Abstract
The luminance and color of surfaces in natural scenes are relatively independent under certain linear transformations, with the luminance of a surface providing little information about the color of that surface, and vice versa. However, differences in luminance between two locations in a natural scene remain strongly associated with differences in color. These statistics for color and luminance differences are not easily captured by correlation statistics or by independent components analysis, but Bayesian statistics capture these dependencies well.

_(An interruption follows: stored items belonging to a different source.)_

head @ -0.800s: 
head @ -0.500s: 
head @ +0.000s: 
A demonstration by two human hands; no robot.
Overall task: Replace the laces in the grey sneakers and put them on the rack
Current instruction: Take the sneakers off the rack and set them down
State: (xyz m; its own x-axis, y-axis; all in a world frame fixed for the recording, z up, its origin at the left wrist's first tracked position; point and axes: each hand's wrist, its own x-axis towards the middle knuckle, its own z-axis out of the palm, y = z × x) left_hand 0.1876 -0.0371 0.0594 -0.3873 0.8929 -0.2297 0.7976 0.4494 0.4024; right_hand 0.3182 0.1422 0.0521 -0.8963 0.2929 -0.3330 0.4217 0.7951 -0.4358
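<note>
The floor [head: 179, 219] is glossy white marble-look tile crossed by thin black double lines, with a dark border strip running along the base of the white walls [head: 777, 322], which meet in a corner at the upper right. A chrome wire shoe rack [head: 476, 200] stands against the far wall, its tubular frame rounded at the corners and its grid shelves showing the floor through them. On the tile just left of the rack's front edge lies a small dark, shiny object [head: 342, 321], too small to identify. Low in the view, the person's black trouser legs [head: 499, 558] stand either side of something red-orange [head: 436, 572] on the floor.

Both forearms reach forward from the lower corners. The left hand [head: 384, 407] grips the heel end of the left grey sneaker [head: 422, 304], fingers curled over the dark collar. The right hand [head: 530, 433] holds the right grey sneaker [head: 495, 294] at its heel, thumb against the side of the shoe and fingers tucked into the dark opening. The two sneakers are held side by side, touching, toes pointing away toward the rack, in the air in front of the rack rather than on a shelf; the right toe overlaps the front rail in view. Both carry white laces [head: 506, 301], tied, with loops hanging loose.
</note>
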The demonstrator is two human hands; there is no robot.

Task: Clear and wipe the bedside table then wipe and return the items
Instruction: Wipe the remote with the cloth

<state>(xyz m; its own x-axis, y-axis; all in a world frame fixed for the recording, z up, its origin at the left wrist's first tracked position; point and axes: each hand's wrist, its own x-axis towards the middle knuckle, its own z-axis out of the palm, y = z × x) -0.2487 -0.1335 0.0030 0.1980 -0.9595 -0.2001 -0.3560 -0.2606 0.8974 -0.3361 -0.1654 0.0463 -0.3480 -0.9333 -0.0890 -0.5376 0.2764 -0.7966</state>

We used these spatio-chromatic statistics within natural scenes as the priors for a Bayesian model, with no free parameters, that decides whether or not two points within an image fall on the same surface. This model assumes that two pixels that fall on the same surface are likely to have the same luminance and color and two pixels that fall on different surfaces are likely to differ in both luminance and color. The performance of the model matched the segmentations made by observers, both using an image set based on natural scenes, and using a very different novel image set containing both natural and man-made environments. The generalization of our results to novel scenes is consistent with the notion that observers may use a fixed set of priors as a basis for image segmentation across different visual environments.
One common difficulty with using Bayesian models to predict behavior is that estimating observers' priors often requires ad hoc assumptions, or choosing those priors that best predict observers' performance. In this case the appropriate prior could be estimated from the spatio-chromatic structure of natural scenes without reference to human performance, allowing a less ambiguous test of whether the algorithm is a good model for human judgments.
Fine, I., MacLeod, D.I.A. & Boynton, G.M. (In press) Visual segmentation based on the luminance and chromaticity statistics of natural scenes. Bayesian and Statistical Approaches to Vision, JOSA.